Maybe the reason we love these clear-cut activities-sports, gardening, peeling an orange in one piece-is because they provide the feedback loops our jobs deny us. In the office, I can ‘strategize’ for 66 days and still have no idea if I’ve actually helped anyone. On the court, or in Fatima’s delivery van, the reality of the work is undeniable. You can’t hide behind jargon when you’re chasing a ball or delivering a ventilator. The physical world doesn’t care about your ‘core competencies.’ It only cares if you show up and do the thing you said you were going to do.
The Self-Imposed Tax
I’ve spent the last 26 minutes of this meeting counting the number of times the CEO says the word ‘pivot.’ He’s at 16. If he hits 26, I’m going to stand up and walk out, but I know I won’t. I’ll stay here, I’ll take my notes, and I’ll send an email later ‘aligning’ myself with his ‘vision.’ I am part of the problem. I am a willing participant in the linguistic theater that is slowly strangling the soul out of our work. We are all so afraid of appearing simple that we have become incomprehensible.
🛠️
True Innovation
Messy, loud, simple words.
6️⃣
Committees
6 committees = nothing new happens.
There is a specific kind of exhaustion that comes from translating human thoughts into corporate-speak. It’s a mental tax that we all pay, leaving us too tired to actually innovate. We talk about ‘innovation’ more than we actually do it. We have 6 committees dedicated to innovation, which is the surest way to ensure that nothing new ever happens. True innovation is usually messy, loud, and described in very simple words. It’s not ‘leveraging assets’; it’s ‘building a better mousetrap.’
[clarity is the ultimate competitive advantage]

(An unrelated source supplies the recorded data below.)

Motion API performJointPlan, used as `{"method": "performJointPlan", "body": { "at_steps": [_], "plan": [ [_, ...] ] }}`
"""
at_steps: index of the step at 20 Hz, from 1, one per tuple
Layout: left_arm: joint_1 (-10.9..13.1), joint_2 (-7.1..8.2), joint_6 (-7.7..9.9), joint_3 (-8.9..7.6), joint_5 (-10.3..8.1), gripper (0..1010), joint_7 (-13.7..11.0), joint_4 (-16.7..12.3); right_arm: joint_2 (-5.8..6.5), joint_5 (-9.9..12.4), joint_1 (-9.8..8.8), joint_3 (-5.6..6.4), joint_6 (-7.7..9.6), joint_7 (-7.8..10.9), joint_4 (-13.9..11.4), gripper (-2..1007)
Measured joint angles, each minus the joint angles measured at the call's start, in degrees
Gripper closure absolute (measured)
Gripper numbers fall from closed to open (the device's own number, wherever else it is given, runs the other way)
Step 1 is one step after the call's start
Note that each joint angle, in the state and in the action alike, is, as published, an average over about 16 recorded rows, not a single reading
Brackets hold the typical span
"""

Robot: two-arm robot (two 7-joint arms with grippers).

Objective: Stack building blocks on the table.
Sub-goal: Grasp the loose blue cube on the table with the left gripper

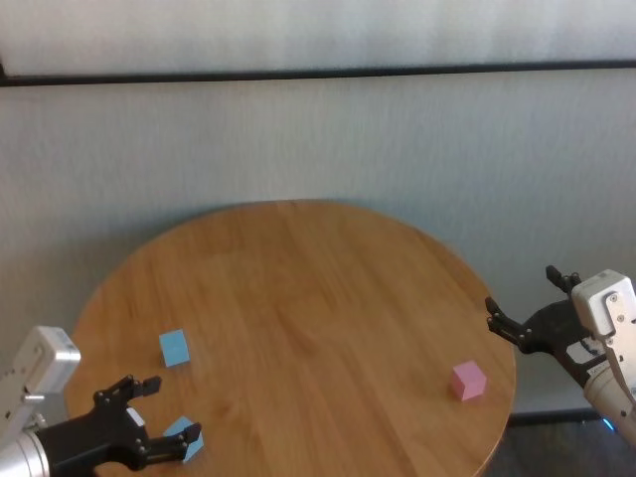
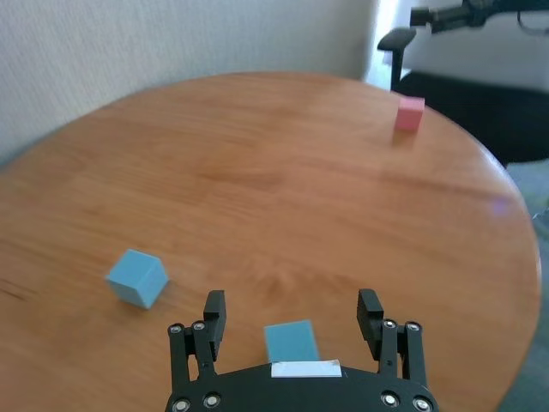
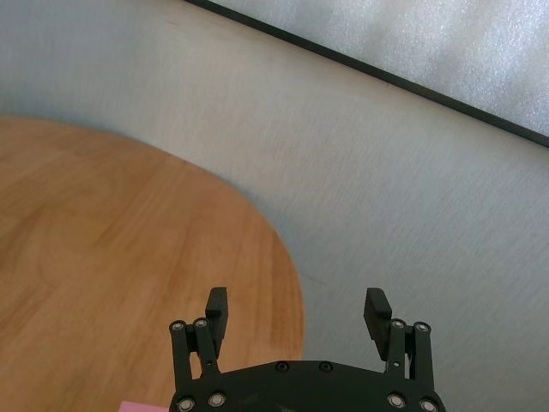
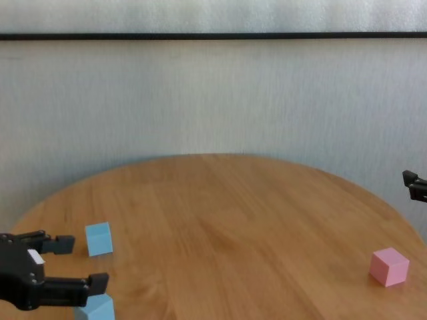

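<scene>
Two light blue blocks lie on the left of the round wooden table (image 1: 298, 288). One (image 1: 174, 347) (image 4: 99, 239) (image 2: 137, 277) stands free. The other (image 1: 185, 438) (image 2: 290, 341) (image 4: 95, 308) lies at the near edge, between the open fingers of my left gripper (image 1: 147, 415) (image 2: 292, 313) (image 4: 77, 265), which hangs just above it without holding it. The pink block (image 1: 467, 380) (image 4: 389, 266) (image 2: 409, 113) sits near the right edge. My right gripper (image 1: 527, 301) (image 3: 296, 309) is open and empty, off the table's right edge, beyond the pink block.
A pale wall with a dark horizontal strip (image 1: 318, 72) stands behind the table. The table's rim (image 1: 502, 397) curves close to the pink block. A dark office chair (image 2: 403, 47) shows past the table in the left wrist view.
</scene>
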Motion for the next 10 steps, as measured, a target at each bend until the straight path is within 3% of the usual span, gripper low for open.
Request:
{"method": "performJointPlan", "body": {
  "at_steps": [10],
  "plan": [
    [0.6,-1.31,6.49,-0.59,-0.45,7,1.2,-2.3,0.0,0.0,0.0,0.0,0.0,0.0,0.0,4]
  ]
}}
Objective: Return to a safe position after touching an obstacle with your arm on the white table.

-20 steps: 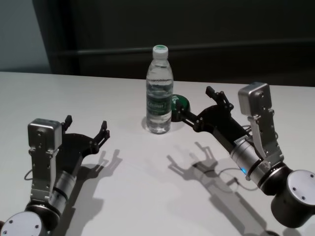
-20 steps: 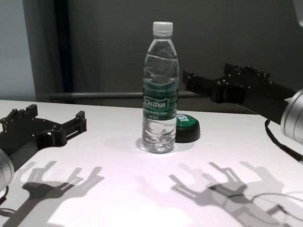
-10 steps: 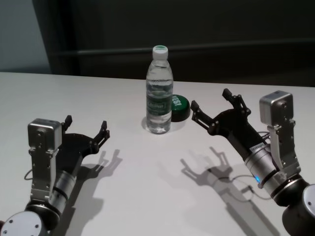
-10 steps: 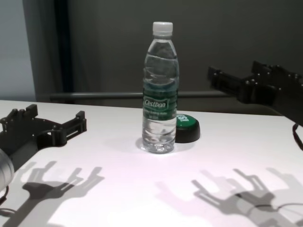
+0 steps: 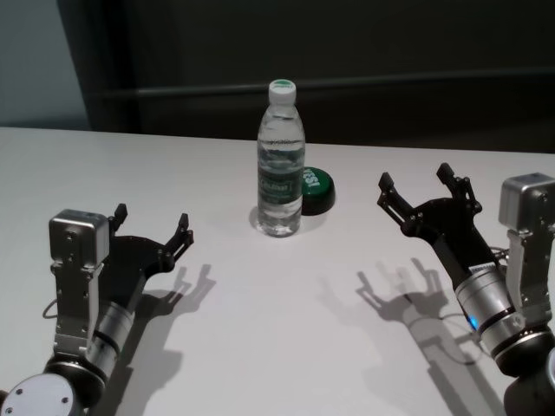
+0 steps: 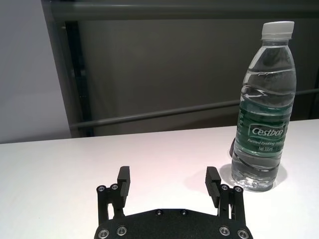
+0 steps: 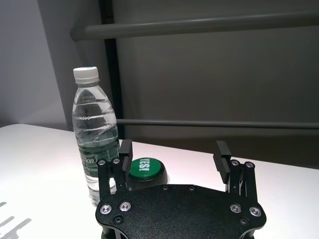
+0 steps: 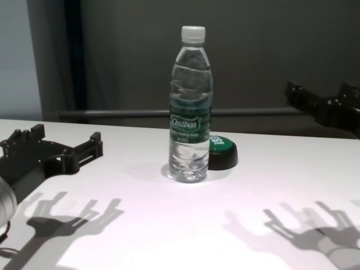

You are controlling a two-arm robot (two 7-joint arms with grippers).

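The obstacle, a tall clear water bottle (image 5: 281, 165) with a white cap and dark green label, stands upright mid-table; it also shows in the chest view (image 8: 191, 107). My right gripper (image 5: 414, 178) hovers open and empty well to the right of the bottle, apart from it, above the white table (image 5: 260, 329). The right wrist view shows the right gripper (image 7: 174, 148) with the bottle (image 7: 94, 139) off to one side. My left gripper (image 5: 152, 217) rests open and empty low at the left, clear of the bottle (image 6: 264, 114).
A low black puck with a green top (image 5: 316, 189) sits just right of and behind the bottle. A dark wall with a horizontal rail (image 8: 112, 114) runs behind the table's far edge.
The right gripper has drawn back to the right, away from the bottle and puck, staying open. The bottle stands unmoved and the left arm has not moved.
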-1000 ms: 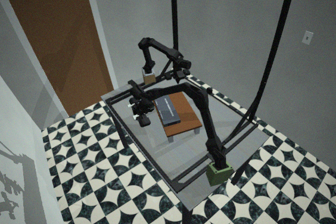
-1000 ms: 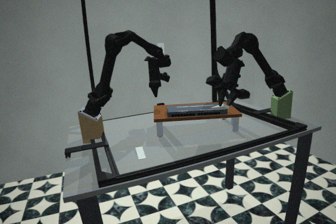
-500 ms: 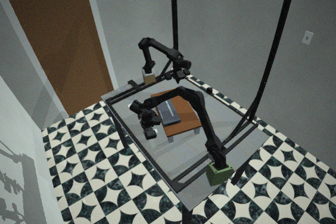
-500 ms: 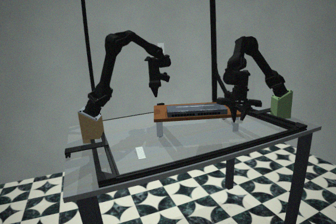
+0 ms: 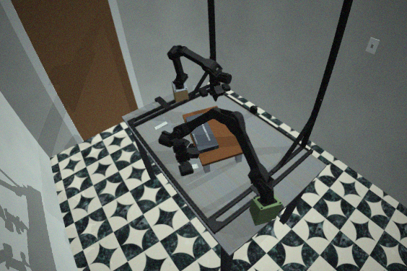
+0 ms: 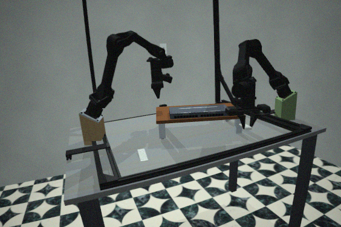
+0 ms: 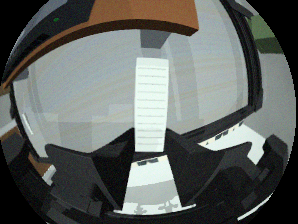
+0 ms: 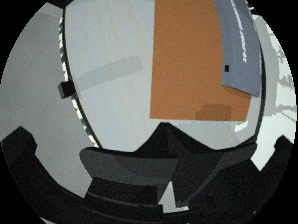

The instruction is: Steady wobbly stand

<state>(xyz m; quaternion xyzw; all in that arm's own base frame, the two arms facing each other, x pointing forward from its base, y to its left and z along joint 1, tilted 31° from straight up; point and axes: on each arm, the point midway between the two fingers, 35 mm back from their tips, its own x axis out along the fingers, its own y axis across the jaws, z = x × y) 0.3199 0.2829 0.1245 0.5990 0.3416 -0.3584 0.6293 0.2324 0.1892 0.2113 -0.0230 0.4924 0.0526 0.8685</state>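
Biggest first: desk (image 5: 225,187) (image 6: 125,142) (image 7: 215,65) (image 8: 110,30) carries the orange stand (image 5: 226,138) (image 6: 162,113) (image 7: 142,10) (image 8: 185,60), w/ the network switch (image 5: 205,138) (image 6: 198,111) (image 7: 45,20) (image 8: 242,50) on top. Stand leg (image 5: 206,167) (image 6: 238,127) (image 7: 153,39) is straight ahead of the L fingers (image 5: 189,160) (image 6: 247,127), which are clamped on the white wedge (image 5: 195,166) (image 6: 245,127) (image 7: 152,100). Its long axis points out at that leg, so IMO next move = push fwd along that line. L arm's def. nearer. Can't tell if wedge touches leg. Spare wedge (image 5: 161,125) (image 6: 142,154) (image 7: 27,123) (image 8: 241,126) lies flat near the R arm's end, off the stand's switch side. R fingers (image 5: 215,98) (image 6: 158,97) closed, nothing in them, up above the desk. No containers AFAICT.
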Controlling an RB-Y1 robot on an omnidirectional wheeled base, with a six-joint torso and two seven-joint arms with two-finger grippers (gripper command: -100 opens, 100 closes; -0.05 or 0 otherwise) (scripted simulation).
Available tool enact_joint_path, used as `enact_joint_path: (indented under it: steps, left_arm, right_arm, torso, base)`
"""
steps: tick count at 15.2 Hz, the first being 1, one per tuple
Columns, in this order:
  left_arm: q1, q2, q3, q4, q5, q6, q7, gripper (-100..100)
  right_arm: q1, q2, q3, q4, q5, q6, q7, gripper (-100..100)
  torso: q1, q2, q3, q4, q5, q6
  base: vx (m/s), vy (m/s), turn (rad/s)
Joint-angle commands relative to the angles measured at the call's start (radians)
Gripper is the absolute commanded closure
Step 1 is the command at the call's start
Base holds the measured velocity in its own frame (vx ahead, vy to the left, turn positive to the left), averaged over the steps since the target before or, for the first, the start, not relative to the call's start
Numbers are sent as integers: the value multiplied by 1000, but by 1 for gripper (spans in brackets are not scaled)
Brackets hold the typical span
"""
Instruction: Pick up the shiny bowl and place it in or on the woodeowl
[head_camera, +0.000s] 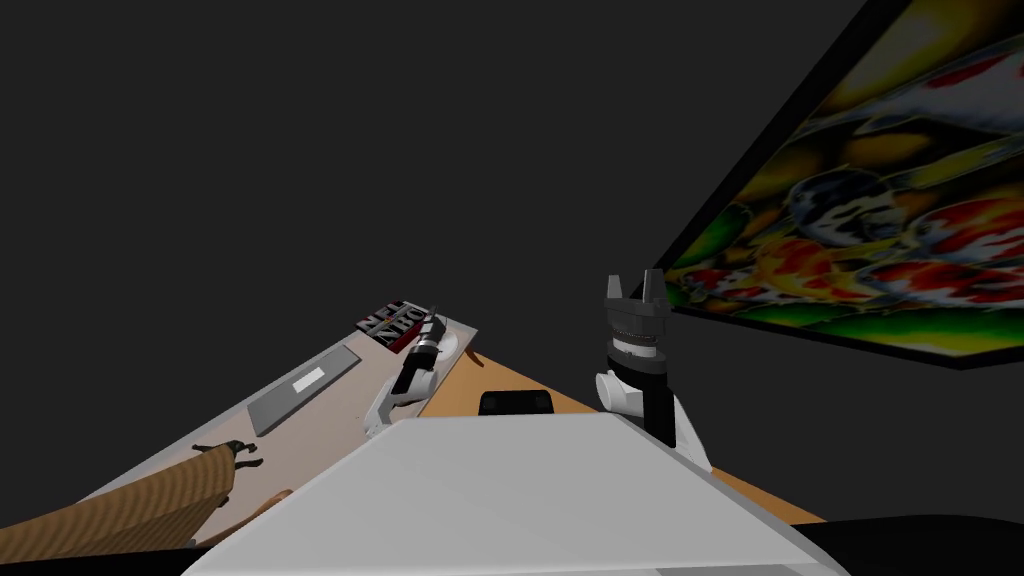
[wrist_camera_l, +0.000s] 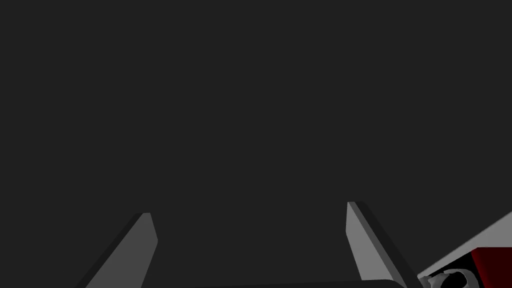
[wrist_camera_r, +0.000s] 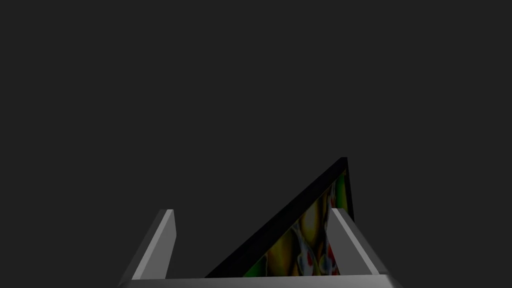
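Note:
A pale, round, shiny bowl (head_camera: 447, 342) lies at the far end of a light table (head_camera: 330, 410), beside a red and black book (head_camera: 392, 324). My left gripper (head_camera: 432, 322) hovers at that end, just over the bowl's edge, fingers open and empty. In the left wrist view the left gripper (wrist_camera_l: 247, 210) faces a dark wall, and a grey curved rim, seemingly the bowl (wrist_camera_l: 449, 280), shows beside one finger next to the red book (wrist_camera_l: 492, 262). A brown ribbed wooden bowl (head_camera: 150, 500) sits at the table's near end. My right gripper (head_camera: 633, 280) is raised and open; so it stands in its wrist view (wrist_camera_r: 251, 210).
A flat grey slab (head_camera: 300, 388) lies mid-table. A small dark animal figure (head_camera: 232, 453) stands by the wooden bowl. A large colourful framed picture (head_camera: 880, 220) hangs on the dark wall to the right. Orange floor (head_camera: 455, 390) shows past the table's edge.

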Motion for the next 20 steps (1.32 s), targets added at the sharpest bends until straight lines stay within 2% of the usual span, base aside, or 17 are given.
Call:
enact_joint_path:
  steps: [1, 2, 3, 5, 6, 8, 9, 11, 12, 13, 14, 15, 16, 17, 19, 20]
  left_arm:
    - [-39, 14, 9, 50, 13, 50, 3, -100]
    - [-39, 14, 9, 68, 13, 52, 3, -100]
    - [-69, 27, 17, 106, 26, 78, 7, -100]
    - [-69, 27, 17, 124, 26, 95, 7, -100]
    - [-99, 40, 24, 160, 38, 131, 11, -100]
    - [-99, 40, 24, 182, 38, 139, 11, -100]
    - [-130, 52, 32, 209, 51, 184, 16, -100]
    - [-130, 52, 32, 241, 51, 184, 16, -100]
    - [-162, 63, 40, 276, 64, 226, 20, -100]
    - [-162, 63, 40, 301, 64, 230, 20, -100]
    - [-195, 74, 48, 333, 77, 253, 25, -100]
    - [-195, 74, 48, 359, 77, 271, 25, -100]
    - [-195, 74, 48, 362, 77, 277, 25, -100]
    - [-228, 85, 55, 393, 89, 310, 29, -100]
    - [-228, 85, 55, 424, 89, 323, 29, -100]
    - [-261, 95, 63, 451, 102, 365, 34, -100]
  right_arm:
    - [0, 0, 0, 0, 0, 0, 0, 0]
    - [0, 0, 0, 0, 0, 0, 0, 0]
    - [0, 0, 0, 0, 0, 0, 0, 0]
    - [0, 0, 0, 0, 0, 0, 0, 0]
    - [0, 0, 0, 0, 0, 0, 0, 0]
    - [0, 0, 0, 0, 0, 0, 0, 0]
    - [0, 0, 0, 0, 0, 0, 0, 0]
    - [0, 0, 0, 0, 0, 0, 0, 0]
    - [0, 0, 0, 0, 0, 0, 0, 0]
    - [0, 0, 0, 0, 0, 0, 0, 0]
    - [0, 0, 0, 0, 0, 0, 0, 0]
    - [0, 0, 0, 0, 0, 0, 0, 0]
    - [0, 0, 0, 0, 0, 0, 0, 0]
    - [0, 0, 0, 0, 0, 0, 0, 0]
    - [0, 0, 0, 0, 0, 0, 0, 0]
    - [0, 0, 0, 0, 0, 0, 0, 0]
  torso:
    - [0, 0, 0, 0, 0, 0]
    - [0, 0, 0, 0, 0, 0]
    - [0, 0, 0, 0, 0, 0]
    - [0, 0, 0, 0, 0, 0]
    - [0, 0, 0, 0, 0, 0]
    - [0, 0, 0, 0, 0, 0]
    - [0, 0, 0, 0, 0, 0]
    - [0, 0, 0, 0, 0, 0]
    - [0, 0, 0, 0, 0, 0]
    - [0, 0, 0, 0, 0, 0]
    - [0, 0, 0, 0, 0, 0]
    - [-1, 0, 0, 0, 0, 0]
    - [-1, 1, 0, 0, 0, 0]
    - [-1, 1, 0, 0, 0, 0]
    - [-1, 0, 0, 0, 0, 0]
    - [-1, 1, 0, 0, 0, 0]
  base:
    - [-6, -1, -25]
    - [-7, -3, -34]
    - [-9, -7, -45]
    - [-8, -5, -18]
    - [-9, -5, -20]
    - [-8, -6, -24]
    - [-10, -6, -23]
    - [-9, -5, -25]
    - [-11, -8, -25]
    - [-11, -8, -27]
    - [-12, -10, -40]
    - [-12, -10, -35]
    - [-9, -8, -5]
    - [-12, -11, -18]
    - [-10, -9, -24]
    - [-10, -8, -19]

Fatima T.-M. once told me about a time she had to deliver a 56-pound piece of equipment through a snowstorm. She didn’t call her boss to talk about ‘weather-related headwinds.’ She called and said, ‘The roads are shit, I’m going to be 16 minutes late, but I’m coming.’ That’s it. That’s the whole story. No one had to ask for clarification. No one needed a follow-up deck. The information was transmitted, the reality was acknowledged, and the work continued. I want to live in a world that speaks like Fatima. I want to work in a place where we can say ‘this plan isn’t working’ without needing to ‘re-contextualize the roadmap.’
The Heavy Life Jacket
As the meeting finally winds down at the 56-minute mark, the CEO asks if there are any questions. The silence is heavy. We are all imagining the 86 emails we need to answer. I look at my orange peel, now slightly dried on the edges. I think about the 16 different ways I could have spent this hour that would have actually added value to the world. I could have helped Fatima load her van. I could have practiced my serve. I could have just sat in silence and tried to remember what my own voice sounds like when it isn’t filtered through a professional mask.
The Cost of Obfuscation
We are drowning in synergies because we are afraid of the truth. The truth is often boring, or difficult, or requires us to admit we were wrong. Jargon is the life jacket we wear to stay afloat in a sea of mediocrity.
But the life jacket is getting heavy. The words are starting to pull us under. One of these days, the projector is going to die, the slides will vanish, and we’ll be left sitting in the dark, forced to actually talk to each other. I hope when that day comes, we still remember how.
The Return to Human
We must choose the bridge over the shield.